Bruno Colmant

Bruno Colmant

Professeur d'économie à l'université. Membre de l'Académie royale de Belgique. Stratège. Écrivain. Conférencier.

De Bonn à Paris, de Paris à Berlin

25 août 2015

A partir du moment où l’euro est une monnaie continentale, sa fondation repose sur un équilibre de forces contradictoires ressortissant à la nuit de l’histoire. Car, si on exclut l’épisode communiste, toute l’Europe est fondée sur l’opposition entre, d’une part, la France et, d’autre part, l’Allemagne auxquels il faut ajouter leurs pays satellites (la Belgique, pays artificiel s’il en est, est plutôt dans le magnétisme germanique, à tout le moins au niveau de sa dynamique économique).

Cette opposition est ancestrale : elle confronte les Empires austro-hongrois et allemand au Royaume de France, prolongé par les Républiques, l’artisan à l’agriculteur, le réformé au catholique, Luther à Léon X, le Germain au Latin, etc. La France est centralisatrice tandis que l’Allemagne est un équilibre politique régional, hérité des nombreuses principautés qui la composaient.

L’Allemagne et la France sont d’ailleurs des ennemis historiques et dont la paix est rendue compliquée par leur frontière commune. Au terme de la guerre 40-45, les Américains avaient même imaginé de créer un pays-tampon entre la France et L’Allemagne, du nom de Wallonie, qui se serait étendu du Pas-de-Calais à l’Alsace-Lorraine.

En deux siècles, ces deux pays se sont affrontés à de multiples reprises : les guerres napoléoniennes, l’absurde attaque de Napoléon III qui s’échoua dans un désastre tel que l’Empire allemand fut signé au Salon des glaces de Versailles, la première guerre mondiale qui solidifia les frontières et la seconde qui détruisit et sépara l’Allemagne à manière telle qu’elle dut abandonner sa souveraineté monétaire afin de recouvrer sa souveraineté territoriale lors du basculement à l’euro. L’Alsace et la Lorraine changèrent de camp et le mois de mai 68 s’embrasa à cause d’un allemand, Cohn-Bendit, alors que De Gaulle s’éclipsa à Baden-Baden, en Allemagne, pour assurer son retour plébiscité.

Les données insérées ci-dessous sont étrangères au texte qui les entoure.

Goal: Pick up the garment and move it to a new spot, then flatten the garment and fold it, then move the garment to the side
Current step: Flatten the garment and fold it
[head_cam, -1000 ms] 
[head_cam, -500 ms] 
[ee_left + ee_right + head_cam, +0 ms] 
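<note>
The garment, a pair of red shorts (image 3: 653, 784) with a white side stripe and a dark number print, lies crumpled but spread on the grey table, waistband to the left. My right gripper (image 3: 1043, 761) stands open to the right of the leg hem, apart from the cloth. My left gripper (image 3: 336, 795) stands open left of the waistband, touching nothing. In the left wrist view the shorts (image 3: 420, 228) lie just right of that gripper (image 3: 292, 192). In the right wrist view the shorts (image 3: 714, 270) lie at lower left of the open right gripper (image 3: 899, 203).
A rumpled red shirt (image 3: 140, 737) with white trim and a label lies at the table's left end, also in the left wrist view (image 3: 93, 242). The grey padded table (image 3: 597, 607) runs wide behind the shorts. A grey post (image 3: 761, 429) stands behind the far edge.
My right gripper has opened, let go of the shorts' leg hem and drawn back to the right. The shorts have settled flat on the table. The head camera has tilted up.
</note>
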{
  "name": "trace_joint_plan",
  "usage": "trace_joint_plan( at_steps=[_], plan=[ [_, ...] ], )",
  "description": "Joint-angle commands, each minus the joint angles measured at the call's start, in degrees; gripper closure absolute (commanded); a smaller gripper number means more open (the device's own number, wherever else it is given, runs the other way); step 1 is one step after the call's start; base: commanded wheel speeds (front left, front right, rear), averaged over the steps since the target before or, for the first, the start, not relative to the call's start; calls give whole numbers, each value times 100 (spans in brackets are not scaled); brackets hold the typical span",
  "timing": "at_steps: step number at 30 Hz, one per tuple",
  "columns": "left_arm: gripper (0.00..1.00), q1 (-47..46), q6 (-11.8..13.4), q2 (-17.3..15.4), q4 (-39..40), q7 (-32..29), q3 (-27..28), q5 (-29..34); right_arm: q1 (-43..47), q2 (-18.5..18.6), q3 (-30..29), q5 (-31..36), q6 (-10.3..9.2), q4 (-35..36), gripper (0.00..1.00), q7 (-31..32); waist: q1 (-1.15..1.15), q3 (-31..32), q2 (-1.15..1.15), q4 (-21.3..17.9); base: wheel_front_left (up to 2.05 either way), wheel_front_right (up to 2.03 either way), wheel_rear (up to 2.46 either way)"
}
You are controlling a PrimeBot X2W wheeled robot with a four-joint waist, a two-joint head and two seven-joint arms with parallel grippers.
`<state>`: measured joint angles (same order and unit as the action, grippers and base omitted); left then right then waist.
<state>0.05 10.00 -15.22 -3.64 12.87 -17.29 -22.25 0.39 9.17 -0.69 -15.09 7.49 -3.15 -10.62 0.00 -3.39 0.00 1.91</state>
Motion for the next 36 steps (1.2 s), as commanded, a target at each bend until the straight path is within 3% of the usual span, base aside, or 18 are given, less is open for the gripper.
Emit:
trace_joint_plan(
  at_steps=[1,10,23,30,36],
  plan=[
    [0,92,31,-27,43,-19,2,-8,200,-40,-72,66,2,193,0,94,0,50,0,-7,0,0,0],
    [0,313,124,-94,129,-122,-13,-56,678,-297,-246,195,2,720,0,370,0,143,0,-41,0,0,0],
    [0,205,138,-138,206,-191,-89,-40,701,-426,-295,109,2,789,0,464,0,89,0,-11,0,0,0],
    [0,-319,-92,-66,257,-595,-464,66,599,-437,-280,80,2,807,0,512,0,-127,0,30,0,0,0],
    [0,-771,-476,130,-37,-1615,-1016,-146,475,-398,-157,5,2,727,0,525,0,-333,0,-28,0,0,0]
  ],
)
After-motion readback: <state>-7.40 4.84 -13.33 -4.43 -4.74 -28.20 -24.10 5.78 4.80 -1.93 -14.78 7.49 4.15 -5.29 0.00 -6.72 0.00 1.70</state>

Aujourd’hui, la force de l’Allemagne entretient sa dominance économique tandis que la France permet de conserver une monnaie plus faible. Ces deux pays sont dans des dynamiques de fait complémentaires. Ils constituent même une dyarchie. Le futur de la monnaie unique se formulera entre Berlin et Paris, comme son avènement avait été négocié entre Paris et Bonn.